Short History of World War II - James L. Stokesbury [1]
The five years after the establishment of the “Versailles system” have been called “the period of settlement.” Assorted border disputes left over from the war and the collapse of the eastern European empires—Russia, the Hapsburgs, and Turkey—were settled, and diplomatic groupings were made and unmade. The Greeks fought the Turks; the Poles fought the Russians; Italians and Yugoslavs quarreled over the head of the Adriatic. France, Britain, and the United States negotiated a defensive alliance that promised to protect France from Germany. On the basis of that, the French modified their demands against Germany. The United States Senate then refused to ratify the alliance treaty, as it did also the Versailles treaty. The French were then disposed to meddle ineffectually in German politics, trying to foster a breakaway Rhenish republic, occupying the industrial Ruhr district, and engaging in activities that made the Americans, at least, believe that the French could not have been trusted anyway.

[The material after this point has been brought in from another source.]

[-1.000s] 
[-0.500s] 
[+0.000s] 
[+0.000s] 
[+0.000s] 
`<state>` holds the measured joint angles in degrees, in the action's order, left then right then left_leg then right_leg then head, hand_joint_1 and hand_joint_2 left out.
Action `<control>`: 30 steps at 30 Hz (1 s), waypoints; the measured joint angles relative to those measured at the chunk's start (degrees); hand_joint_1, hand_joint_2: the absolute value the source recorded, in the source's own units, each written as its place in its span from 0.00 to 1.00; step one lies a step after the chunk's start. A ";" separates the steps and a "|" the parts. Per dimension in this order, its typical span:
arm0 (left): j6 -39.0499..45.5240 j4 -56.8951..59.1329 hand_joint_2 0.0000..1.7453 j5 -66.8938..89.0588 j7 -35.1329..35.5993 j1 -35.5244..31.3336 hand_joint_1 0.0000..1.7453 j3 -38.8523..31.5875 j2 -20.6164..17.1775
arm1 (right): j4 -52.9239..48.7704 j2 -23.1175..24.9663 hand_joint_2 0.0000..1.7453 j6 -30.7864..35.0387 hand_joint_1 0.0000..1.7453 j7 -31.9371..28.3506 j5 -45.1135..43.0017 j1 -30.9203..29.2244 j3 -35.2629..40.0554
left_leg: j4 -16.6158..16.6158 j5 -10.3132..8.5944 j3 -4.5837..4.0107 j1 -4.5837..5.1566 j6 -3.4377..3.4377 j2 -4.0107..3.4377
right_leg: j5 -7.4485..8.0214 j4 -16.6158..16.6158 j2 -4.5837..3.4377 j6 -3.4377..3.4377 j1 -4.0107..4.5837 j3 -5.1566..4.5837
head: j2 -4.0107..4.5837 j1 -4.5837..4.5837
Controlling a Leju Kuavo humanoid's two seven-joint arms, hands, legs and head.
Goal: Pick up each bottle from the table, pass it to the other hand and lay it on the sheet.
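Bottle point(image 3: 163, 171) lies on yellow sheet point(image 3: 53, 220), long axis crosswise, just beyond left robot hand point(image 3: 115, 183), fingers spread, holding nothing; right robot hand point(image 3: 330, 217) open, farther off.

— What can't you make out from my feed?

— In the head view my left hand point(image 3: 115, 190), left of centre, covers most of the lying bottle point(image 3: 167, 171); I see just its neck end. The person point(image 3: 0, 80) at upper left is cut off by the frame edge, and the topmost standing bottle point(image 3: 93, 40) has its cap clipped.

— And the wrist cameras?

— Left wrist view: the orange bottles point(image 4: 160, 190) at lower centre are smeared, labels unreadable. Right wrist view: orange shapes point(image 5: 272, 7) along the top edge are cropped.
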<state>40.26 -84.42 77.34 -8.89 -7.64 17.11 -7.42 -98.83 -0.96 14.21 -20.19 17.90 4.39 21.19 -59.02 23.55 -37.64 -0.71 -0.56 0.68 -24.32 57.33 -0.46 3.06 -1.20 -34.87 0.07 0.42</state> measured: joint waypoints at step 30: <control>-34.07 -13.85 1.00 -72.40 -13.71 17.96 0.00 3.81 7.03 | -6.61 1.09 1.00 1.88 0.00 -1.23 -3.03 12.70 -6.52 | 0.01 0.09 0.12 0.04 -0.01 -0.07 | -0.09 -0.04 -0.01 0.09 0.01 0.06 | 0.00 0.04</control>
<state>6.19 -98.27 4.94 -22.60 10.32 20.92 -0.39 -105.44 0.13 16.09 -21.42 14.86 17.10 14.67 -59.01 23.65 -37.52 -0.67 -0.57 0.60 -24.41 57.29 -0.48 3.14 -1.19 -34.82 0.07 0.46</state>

Nonetheless, by 1924, it looked as if some degree of stability were returning to Europe, and the late twenties were the nearest to a period of peace and prosperity that post-World War I Europe got. In 1924, assorted member-states of the League of Nations attempted to overcome some of the security deficiencies of the League by drafting treaties of compulsory arbitration. None of these developed, largely because the United States, Germany, and Russia were not members, and because the British dominions were unwilling to commit themselves to minding distant neighbors’ houses.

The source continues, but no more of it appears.